What this task involves: The answer must be only the lines below from the one holding "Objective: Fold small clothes" down to the one holding "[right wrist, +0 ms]", ends included, printed exactly; please omit all pictures.

Collected data
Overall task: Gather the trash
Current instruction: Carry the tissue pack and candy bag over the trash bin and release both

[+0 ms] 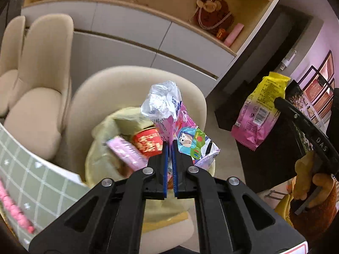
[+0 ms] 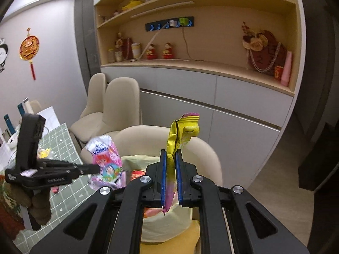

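Observation:
My left gripper [image 1: 170, 146] is shut on a crumpled pink cartoon snack wrapper [image 1: 169, 114], held over a bin lined with a pale yellow bag [image 1: 99, 158]. Inside the bin lie a red package [image 1: 148, 141] and a pink pack [image 1: 127, 152]. My right gripper [image 2: 171, 154] is shut on a yellow and pink snack wrapper [image 2: 182, 131], just above the same lined bin [image 2: 169, 218]. In the left wrist view that yellow and pink wrapper [image 1: 260, 110] hangs at the right. The right wrist view shows the left gripper [image 2: 93, 168] with its cartoon wrapper [image 2: 106, 160] to the left.
A beige chair [image 1: 118, 84] stands behind the bin, with two more chairs [image 1: 40, 84] further left. A table with a green checked cloth [image 1: 31, 182] borders the bin on the left. Grey cabinets and wooden shelves [image 2: 211, 67] fill the wall behind. A gloved hand [image 1: 307, 182] holds the right gripper.

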`<state>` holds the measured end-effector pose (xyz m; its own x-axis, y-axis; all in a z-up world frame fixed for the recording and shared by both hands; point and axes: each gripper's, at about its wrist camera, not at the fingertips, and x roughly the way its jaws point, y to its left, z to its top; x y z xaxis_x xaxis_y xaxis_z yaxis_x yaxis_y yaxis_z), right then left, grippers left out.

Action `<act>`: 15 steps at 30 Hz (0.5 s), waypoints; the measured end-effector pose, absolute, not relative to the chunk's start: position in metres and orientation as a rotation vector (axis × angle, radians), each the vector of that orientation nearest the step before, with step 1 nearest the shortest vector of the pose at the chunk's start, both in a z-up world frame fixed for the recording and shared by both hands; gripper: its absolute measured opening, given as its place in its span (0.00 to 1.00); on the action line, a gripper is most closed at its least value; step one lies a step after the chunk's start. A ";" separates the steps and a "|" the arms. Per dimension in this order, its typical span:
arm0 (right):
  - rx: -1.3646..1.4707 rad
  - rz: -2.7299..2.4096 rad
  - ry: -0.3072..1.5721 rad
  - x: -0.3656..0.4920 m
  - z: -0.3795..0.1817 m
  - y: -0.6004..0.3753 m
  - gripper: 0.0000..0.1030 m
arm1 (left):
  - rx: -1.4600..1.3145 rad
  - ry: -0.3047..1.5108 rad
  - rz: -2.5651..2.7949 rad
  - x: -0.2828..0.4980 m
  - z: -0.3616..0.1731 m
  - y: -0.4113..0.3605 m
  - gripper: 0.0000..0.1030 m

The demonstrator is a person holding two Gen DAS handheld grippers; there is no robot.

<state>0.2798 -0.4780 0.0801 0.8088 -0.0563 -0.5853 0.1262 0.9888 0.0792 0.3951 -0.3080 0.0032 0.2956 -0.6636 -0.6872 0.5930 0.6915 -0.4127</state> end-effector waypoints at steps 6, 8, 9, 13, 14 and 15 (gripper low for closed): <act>0.148 -0.112 0.619 0.291 0.070 -0.502 0.09 | -0.016 0.979 -0.842 0.403 -0.010 -0.339 0.03; 0.154 -0.110 0.624 0.295 0.066 -0.505 0.09 | -0.002 0.994 -0.845 0.408 -0.015 -0.347 0.03; 0.159 -0.106 0.629 0.298 0.063 -0.505 0.09 | 0.010 1.001 -0.835 0.409 -0.017 -0.350 0.03; 0.174 -0.084 0.643 0.305 0.055 -0.501 0.09 | 0.034 1.004 -0.808 0.407 -0.021 -0.350 0.03; 0.173 -0.079 0.647 0.306 0.053 -0.499 0.09 | 0.039 1.003 -0.805 0.406 -0.021 -0.349 0.03; 0.173 -0.071 0.652 0.309 0.050 -0.496 0.09 | 0.048 1.000 -0.800 0.405 -0.021 -0.346 0.03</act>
<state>0.3087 -0.4963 0.0503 0.7931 -0.0110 -0.6090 0.1198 0.9831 0.1382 0.4047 -0.3465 -0.0212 0.2860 -0.5775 -0.7646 0.6190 0.7205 -0.3127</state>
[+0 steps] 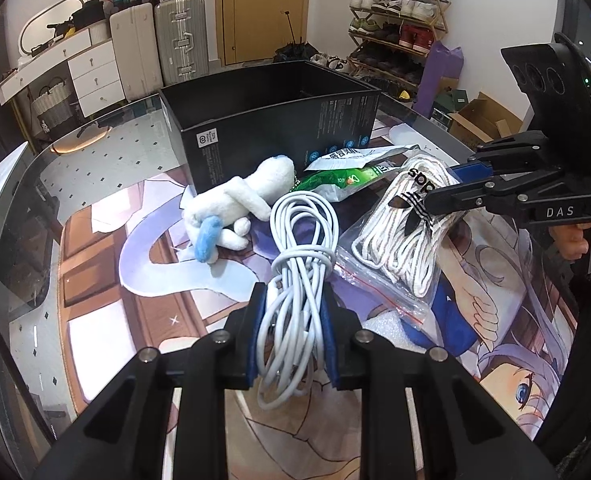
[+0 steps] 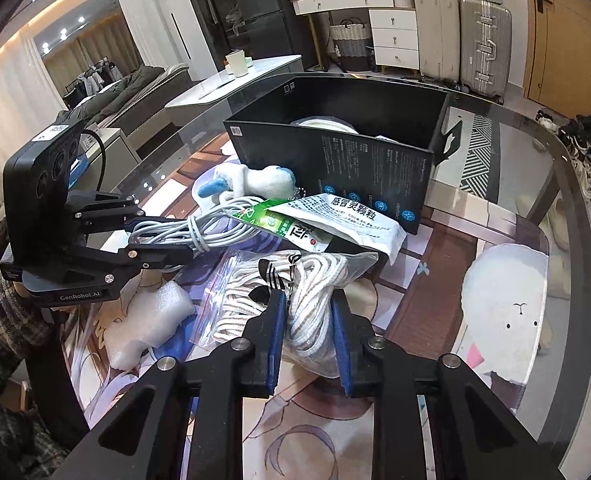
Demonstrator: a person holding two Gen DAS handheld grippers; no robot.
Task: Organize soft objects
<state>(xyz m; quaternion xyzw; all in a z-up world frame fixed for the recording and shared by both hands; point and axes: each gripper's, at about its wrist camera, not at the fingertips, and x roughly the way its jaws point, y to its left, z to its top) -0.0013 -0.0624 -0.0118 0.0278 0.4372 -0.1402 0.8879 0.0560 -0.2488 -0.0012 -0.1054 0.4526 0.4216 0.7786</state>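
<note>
Your left tool [image 1: 293, 312] is clamped on the white cable bundle [image 1: 301, 248], blue pads pressing both sides of the coil near its wrapped middle; in the right wrist view the bundle looks lifted a bit off the desk [image 2: 507, 216], w/ the far loops trailing toward the plush toy [image 1: 235, 204]. Your right tool [image 2: 307, 320] has its fingers set around the bagged white rope [image 2: 295, 292] in the clear zip bag. They're close on the rope but I can't tell if they're pinching it yet, so treat that grip as unconfirmed.

Step in hand, as I read it: picking soft items to drop into the black box [image 1: 271, 120], which stands open-topped just behind the pile & already seems to hold something pale inside.

Next move, IMO:
- Left: raise the cable clear of the plush and the green/white sachet [image 2: 335, 220], carry it over the box's near wall, let go inside. Loose loops may snag the plush or the box edge, so lift high first.
- Right: close firmly on the rope thru the bag. Plastic is slippery, so grab rope bulk, not film only.
- Plush, sachet & the white foam piece [image 2: 147, 320] remain on the desk for later.
</note>
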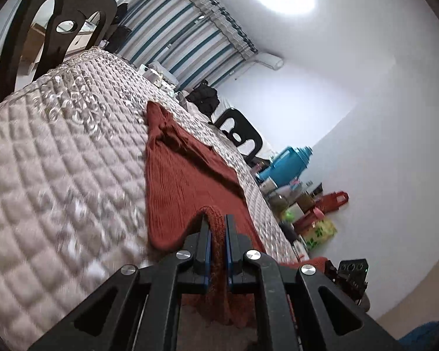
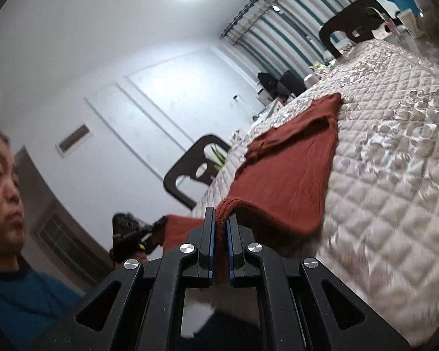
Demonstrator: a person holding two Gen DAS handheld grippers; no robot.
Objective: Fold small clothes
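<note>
Left gripper [image 1: 217, 222]: jaws clamped on ribbed hem of rust-red knit garment [image 1: 178, 181]. Right gripper [image 2: 219, 219]: jaws clamped on same hem. Garment: near edge lifted, remainder lying on quilted beige table cover [image 1: 58, 161]. Surroundings: black chairs [image 2: 190, 169], striped curtains [image 1: 184, 29].

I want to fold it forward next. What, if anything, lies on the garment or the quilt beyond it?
Nothing visible. Both grippers pinch the rust-red knit garment; the quilted cover around it shows bare.

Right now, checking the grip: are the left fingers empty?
No, the left fingers are shut on a fold of the red top.
</note>
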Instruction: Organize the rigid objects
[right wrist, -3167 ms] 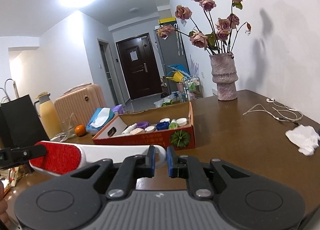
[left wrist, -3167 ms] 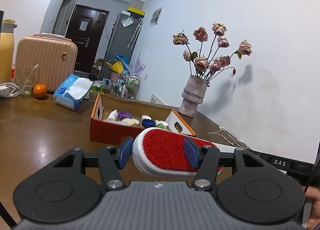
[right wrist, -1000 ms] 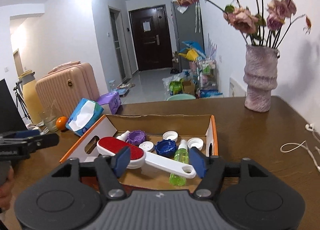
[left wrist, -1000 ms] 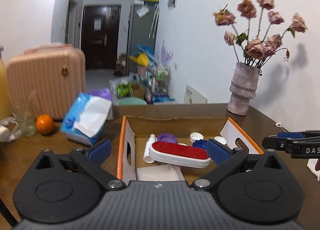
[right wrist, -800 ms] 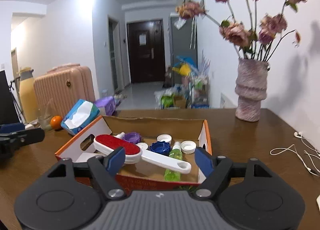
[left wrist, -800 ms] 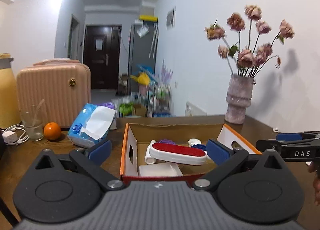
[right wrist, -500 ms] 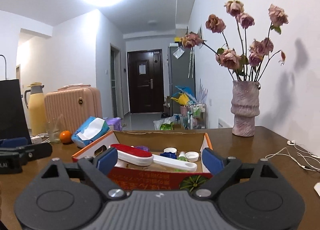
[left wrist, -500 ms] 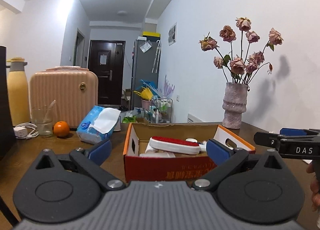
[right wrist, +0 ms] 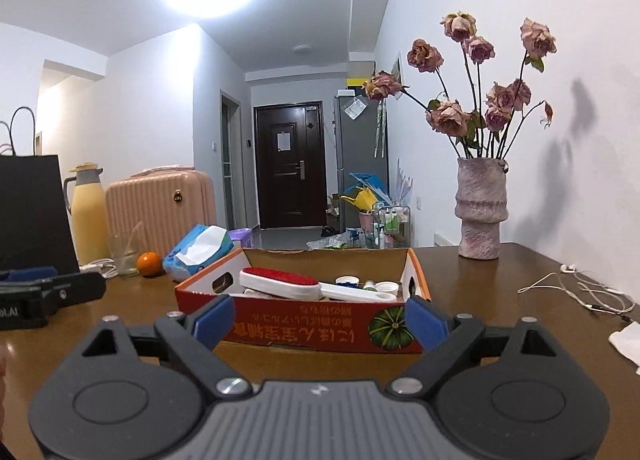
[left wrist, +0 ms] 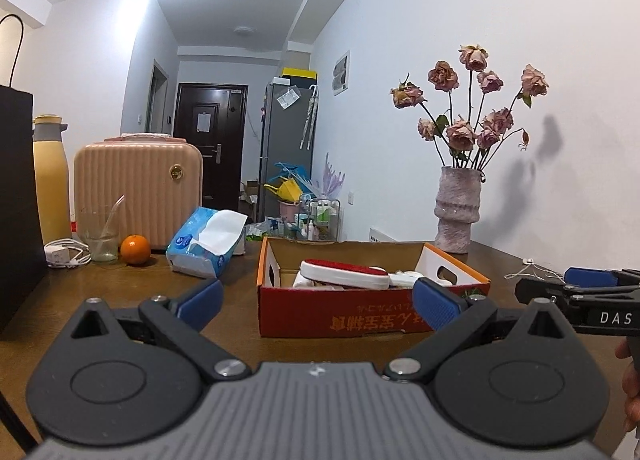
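Observation:
A red-and-white lint brush lies inside the orange-rimmed cardboard box, on top of bottle caps and a small green bottle. My left gripper stands open in front of the box's near wall with nothing between its blue pads. My right gripper is also open and empty, just short of the same wall. Each gripper shows side-on in the other's view: the right gripper at the right edge, the left gripper at the left edge.
On the brown table stand a tissue pack, an orange, a glass, a pink case, a yellow flask and a black bag. A vase of dried roses, earphones and a white cloth are on the right.
Earlier both grippers held the brush; it now rests in the box. Both grippers have opened, drawn back from the box and sunk, so the box is seen from the side.

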`<state>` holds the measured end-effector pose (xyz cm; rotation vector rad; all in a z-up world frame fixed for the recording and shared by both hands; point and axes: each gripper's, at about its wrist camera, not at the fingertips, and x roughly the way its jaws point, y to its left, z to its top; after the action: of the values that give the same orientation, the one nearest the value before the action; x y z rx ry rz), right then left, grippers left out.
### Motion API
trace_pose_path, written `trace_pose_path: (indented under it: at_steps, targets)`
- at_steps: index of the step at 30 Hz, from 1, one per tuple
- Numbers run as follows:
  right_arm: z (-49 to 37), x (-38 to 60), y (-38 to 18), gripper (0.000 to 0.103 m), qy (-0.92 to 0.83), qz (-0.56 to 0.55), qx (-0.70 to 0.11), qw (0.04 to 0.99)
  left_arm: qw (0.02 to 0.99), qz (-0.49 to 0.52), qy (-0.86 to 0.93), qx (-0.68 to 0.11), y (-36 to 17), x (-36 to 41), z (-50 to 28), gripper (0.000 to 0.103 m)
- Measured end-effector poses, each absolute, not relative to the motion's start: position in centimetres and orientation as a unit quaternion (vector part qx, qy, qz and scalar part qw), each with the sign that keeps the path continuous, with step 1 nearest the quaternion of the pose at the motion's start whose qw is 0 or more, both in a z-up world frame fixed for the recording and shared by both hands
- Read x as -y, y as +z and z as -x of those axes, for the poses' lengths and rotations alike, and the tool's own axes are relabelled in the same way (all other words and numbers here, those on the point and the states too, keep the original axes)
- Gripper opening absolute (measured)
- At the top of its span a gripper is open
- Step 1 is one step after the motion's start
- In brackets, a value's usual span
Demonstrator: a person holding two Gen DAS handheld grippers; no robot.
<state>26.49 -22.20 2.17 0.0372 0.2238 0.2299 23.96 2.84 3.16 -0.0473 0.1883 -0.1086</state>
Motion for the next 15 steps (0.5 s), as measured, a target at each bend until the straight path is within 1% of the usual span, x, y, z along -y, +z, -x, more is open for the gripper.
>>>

Task result:
Objective: Fold small clothes
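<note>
Left gripper [image 1: 217, 222]: jaws clamped on ribbed hem of rust-red knit garment [image 1: 178, 181]. Right gripper [image 2: 219, 219]: jaws clamped on same hem. Garment: near edge lifted, remainder lying on quilted beige table cover [image 1: 58, 161]. Surroundings: black chairs [image 2: 190, 169], striped curtains [image 1: 184, 29].

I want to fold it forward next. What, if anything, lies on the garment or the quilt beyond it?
Nothing visible. Both grippers pinch the rust-red knit garment; the quilted cover around it shows bare.

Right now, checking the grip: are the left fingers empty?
No, the left fingers are shut on a fold of the red top.
</note>
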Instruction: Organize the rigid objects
[right wrist, -3167 ms] 
[left wrist, -3167 ms] 
[right wrist, -1000 ms] 
[left wrist, -1000 ms] 
[right wrist, -800 ms] 
[left wrist, -800 ms] 
[right wrist, -500 ms] 
[left wrist, -500 ms] 
[right wrist, +0 ms] 

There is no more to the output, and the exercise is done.